Utah is home to many amazing national parks. These include Zion, Bryce, Canyonlands, Arches, and Capitol Reef. All of these are located in southern Utah and feature many different geological formation. In addition to the deep red canyons, there are ginormous hoodoos and sandstone arches. Rivers and streams run through the canyons, sometimes dry, sometimes filled with raging torrents, other times calm and serene. Flash floods are something to beware as they can come out of nowhere – storms elsewhere can cause floods miles away.

Here, an imaginary canyon in the autumn, complete with red sandstone and cottonwoods and evergreens. Colors are strongly contrasted when the sun slants into the canyon, bright and dark.

Getting the colors and the contrast “just so” is really challenging.
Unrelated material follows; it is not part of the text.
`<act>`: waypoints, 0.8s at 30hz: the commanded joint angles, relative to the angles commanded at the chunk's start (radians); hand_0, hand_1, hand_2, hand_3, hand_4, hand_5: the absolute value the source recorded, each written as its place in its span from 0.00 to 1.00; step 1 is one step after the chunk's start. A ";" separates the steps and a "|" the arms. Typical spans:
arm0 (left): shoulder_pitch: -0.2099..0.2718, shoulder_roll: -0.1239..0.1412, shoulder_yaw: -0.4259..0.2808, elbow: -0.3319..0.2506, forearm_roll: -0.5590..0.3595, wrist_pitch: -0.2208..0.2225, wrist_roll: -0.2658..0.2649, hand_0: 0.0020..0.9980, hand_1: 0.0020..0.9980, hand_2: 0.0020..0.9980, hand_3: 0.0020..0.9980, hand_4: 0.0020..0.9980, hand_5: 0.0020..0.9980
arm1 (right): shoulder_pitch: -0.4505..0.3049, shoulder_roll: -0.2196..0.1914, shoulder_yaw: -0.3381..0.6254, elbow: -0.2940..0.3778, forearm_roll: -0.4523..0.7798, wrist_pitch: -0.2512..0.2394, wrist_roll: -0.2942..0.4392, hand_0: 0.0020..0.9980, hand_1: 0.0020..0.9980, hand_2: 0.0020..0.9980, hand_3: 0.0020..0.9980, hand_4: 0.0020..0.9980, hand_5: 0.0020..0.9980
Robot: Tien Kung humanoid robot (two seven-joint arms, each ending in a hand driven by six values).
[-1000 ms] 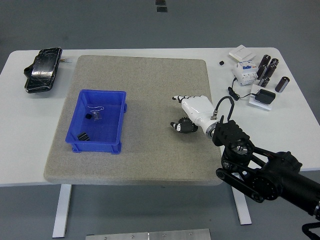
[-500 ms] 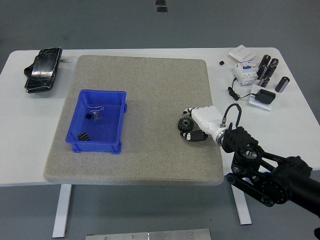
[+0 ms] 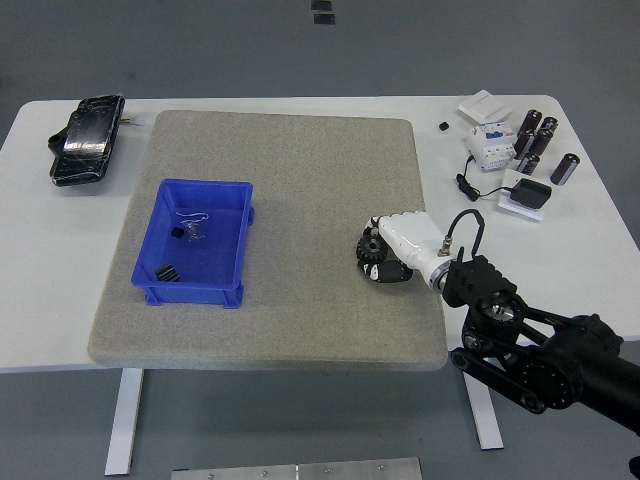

I am playing around here with applying thin washes to tint large areas of the paper and then moving to more highly pigmented paint for deeper and brighter colors. I don’t normally paint like this, and it really makes me think a bit. More practice with this technique is necessary to find that fine balance.

Anyway, Arches 10×14 rough 140# paper; watercolor.

Storm on the Prairie

Strange weather afoot – rain, wind, tornado.

If you have never lived on the prairies or traveled through the vast middle section of the U.S., you have missed some majestic land and sky. The weather can change in an instant, you might see it coming, you might not. Flat, lonely, filled with a terrible beauty.

Gouache, of course!

Cottonwood Creek

We are pushing 100F today, with east winds adding to the heat and potential fires. Thus, an autumnal desert scene seemed appropriate for today’s painting.  As I haven’t worked in gouache for quite some time, I thought it time to dig them out.  Variety is the spice of life, for sure.

Before painting, I did a value study before I even sat down to paint.

I used pencil, as you can see below. I like pencil a bit more as I have a good range of pencils of varying hardness and softness, and that helped out in the light and dark department.

I won’t say that the value study did not help. It really did. What it aided in was setting up light and dark areas, of course, but also helped me see shapes, such as the trees against the dark mountain, as well as shapes in the creek in the mid to foreground areas.

I left the sandy bank of the creek and the reflections deliberately vague – hard for me when I want to put in a lot of detail! The focus of the painting is the cottonwoods, so too much detail in the foreground would compete with the more detailed painting of the trees.

Altogether, this was a pleasant diversion, and the value study was worthwhile (not that they take a lot of time – I am just lazy). The creaminess of gouache is fun and a completely different experience than watercolor or pastels. I used Holbein gouache for the most part, CP 140# paper. The painting is about 6×8 inches – the nature of gouache often means smaller paintings than watercolor or pastels.